Since that time, Turkocratia forced the Orthodox to figure out how to do a beautiful liturgy in a very small church as well, and some of the most beautiful Orthodox services I’ve been to have had a priest, a reader and a choir of four. And I’ve been to some lovely services with just a priest, reader and cantor. The Roman Rite is also very adaptable to small groups. And the relatively small congregation of the Temple Church in London is my favorite, although now that they are replacing their boys choir with a mixed choir that is unlikely to remain the case - the tragedy there is the Temple Church was the only church in the UK that streams its services, has a good boys choir, and a good music program in general, and also is not at times uncomfortably liberal (although this year the rector did give a cringeworthy sermon on the Annunciation where he questioned the ability of the Virgin Birth to inspire modern piety, which left me feeling nauseated; clergy have to understand the emotional harm they can cause when they betray the piety of their congregation).
I've been to a few small churches, mixed with minorities, in the UK--my wife is English. I think they are looking to find a kind of "refuge" away from the official Church of England where they are not controlled by tradition that they may not have even been raised with, that are the preference of a particular race.

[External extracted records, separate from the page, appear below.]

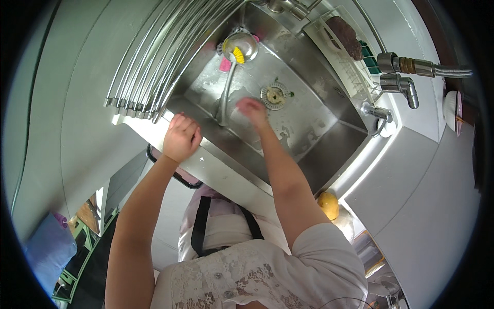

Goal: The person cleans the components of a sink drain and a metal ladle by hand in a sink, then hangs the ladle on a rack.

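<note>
Lying in the left of the sink point(303, 98), the yellow-bristled brush point(227, 86) should feel light, stiff and slippery, so grip mid-handle; your left hand point(181, 138) is clenched at the near edge, your blurred right hand's point(252, 110) grip you cannot tell.

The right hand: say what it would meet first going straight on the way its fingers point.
Probably the pale brush handle, though the right hand is blurred and its height is unclear.

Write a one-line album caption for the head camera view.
Right hand over a metal sink, left hand at its near edge, and a yellow-bristled brush inside the basin.
</note>
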`<act>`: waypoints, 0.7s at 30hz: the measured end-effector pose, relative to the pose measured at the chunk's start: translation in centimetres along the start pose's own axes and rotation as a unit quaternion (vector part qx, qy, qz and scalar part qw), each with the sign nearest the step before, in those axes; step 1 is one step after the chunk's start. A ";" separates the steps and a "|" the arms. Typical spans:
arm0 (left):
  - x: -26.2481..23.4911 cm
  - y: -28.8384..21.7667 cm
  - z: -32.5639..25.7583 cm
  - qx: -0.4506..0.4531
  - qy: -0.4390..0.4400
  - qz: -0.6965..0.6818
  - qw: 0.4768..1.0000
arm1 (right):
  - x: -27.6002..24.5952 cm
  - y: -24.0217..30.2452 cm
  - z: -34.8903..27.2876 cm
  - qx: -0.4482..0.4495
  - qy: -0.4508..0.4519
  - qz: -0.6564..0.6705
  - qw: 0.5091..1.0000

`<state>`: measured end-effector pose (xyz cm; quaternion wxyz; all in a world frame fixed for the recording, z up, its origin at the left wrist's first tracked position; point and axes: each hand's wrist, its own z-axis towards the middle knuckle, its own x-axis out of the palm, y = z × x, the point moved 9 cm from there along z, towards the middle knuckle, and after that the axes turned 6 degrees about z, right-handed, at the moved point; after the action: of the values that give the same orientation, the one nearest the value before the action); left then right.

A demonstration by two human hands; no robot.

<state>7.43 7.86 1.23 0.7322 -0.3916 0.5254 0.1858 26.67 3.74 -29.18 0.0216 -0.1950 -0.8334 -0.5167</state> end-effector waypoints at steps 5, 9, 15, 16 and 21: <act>-0.3 1.0 -2.1 -0.023 -0.012 0.002 1.000 | -1.1 6.6 -0.2 0.026 -0.067 0.253 0.965; -0.6 0.2 -0.9 -0.006 -0.021 -0.003 1.000 | 3.2 2.0 -1.0 0.054 0.104 -0.006 0.993; -0.5 -0.3 -0.1 0.008 -0.006 -0.009 1.000 | 3.1 -0.9 1.0 0.034 0.025 0.051 0.998; -0.4 -0.1 -0.3 0.004 -0.005 -0.008 1.000 | 1.9 1.2 1.2 -0.070 0.000 0.006 0.998; -0.7 1.0 -2.2 -0.032 -0.012 -0.002 0.999 | 0.1 6.7 -0.5 -0.174 -0.158 0.107 0.966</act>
<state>5.09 6.89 1.15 0.7257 -0.4137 0.5099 0.2054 28.78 5.98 -23.20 -0.0894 -0.3630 -0.6981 -0.6107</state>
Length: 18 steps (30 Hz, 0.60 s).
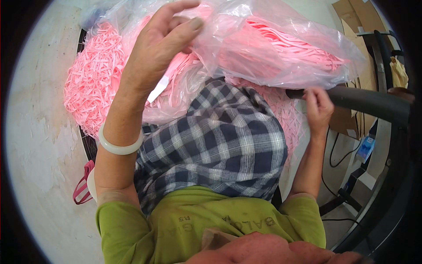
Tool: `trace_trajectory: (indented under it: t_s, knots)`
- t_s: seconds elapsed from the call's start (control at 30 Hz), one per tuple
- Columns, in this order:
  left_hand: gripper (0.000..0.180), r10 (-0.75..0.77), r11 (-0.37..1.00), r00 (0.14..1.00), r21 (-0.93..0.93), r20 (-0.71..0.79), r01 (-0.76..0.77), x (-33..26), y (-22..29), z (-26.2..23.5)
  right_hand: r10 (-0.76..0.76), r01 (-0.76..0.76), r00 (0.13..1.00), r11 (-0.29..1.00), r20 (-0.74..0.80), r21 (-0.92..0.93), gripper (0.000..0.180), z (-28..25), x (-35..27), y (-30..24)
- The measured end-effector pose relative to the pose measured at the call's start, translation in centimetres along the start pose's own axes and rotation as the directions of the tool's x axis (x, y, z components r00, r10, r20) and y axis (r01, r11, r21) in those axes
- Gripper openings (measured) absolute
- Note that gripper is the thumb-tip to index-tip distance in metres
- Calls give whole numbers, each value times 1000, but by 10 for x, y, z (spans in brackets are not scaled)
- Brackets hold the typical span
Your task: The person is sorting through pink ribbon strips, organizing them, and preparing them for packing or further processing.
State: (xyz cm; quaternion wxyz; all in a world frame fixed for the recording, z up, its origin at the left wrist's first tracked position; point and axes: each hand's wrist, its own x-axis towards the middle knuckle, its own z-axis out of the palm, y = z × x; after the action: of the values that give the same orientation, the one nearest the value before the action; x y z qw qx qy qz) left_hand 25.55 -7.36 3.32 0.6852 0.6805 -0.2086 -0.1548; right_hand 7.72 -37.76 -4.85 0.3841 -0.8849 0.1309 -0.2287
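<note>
Shirt [171, 237] in yellow-green lies nearest, and beyond it a blue-and-white plaid cloth [224, 145] covers the lap; the left forearm, a pale bangle [119, 148] around it, reaches up over the work; the left hand [156, 53] hangs over the pink material, thumb and forefinger parted, the other fingers bent and partly hidden, so I cannot tell whether they have hold of any film; the right hand [318, 108] is at the near edge of the clear bag [272, 75], by the end of a dark bar [365, 101], its fingers curled toward the palm, and whether a fold of plastic is pinched there I cannot tell; that bag lies just past the plaid cloth, slack around long pink strips [288, 42]; left of it bulges a heap of pink shreds [94, 79], and a flat white piece [159, 89] shows beside the left wrist; the step in hand looks like arranging the bag about its strips; the next move, as I judge it, calls for a sure hold on the film at both sides, the left hand lowered to it, drawn gently lest the strips spill; farthest off, at upper right, stands a brown carton [365, 15].
</note>
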Motion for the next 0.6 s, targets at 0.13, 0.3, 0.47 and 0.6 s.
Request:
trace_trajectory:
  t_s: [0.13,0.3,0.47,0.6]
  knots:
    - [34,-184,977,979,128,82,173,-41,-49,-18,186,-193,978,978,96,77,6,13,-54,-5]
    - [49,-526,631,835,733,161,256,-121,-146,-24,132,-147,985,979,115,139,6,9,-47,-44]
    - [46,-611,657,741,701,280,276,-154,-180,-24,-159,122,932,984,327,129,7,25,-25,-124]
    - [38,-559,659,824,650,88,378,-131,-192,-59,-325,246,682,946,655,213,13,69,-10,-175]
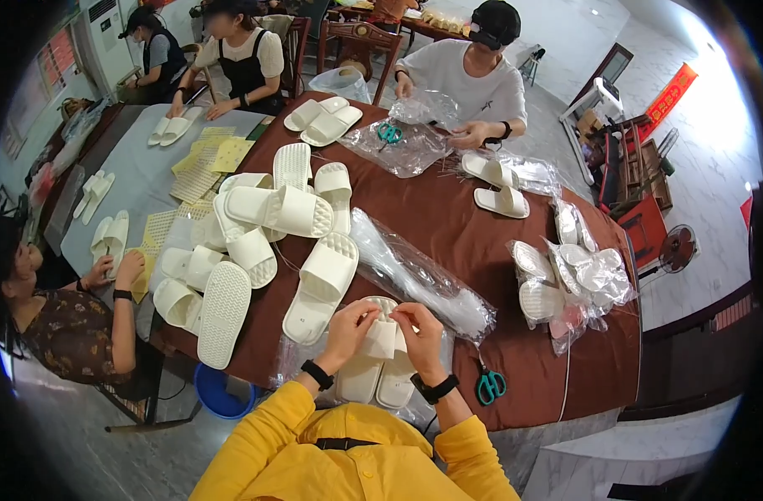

Christianity is, by nature, spontaneous and controlled by God--not men. However, I would think that it is the responsibiity of men, given by God, to maintain a reasonable order. What order that is must be determined by God--not by our "preferences."

We are to meet the need of individuals--not just try to meet the need of our own "preferences." If it helps to use an African style of music to make African Christians feel more comfortable, as they seek to grow in Christ, we need to be flexible.
Thus, I can understand and sympathize with the reasons why you went the route you went in terms of worship; if the alternative was a “dry liturgy” in a liberal mainline church with clergy who engage in offensive theological statements rather than preaching inspiring sermons or homilies - the result would be alienating, and anything might seem like an improvement.
That was not, however, the case. The Lutheran Church, at the time, was not "liberal." It was simply spiritually "dead." People may have had a more corrupt lifestyle apart from their Sunday attendance at church. This tends to "kill" Christian spirituality. Nothing can be hidden from God.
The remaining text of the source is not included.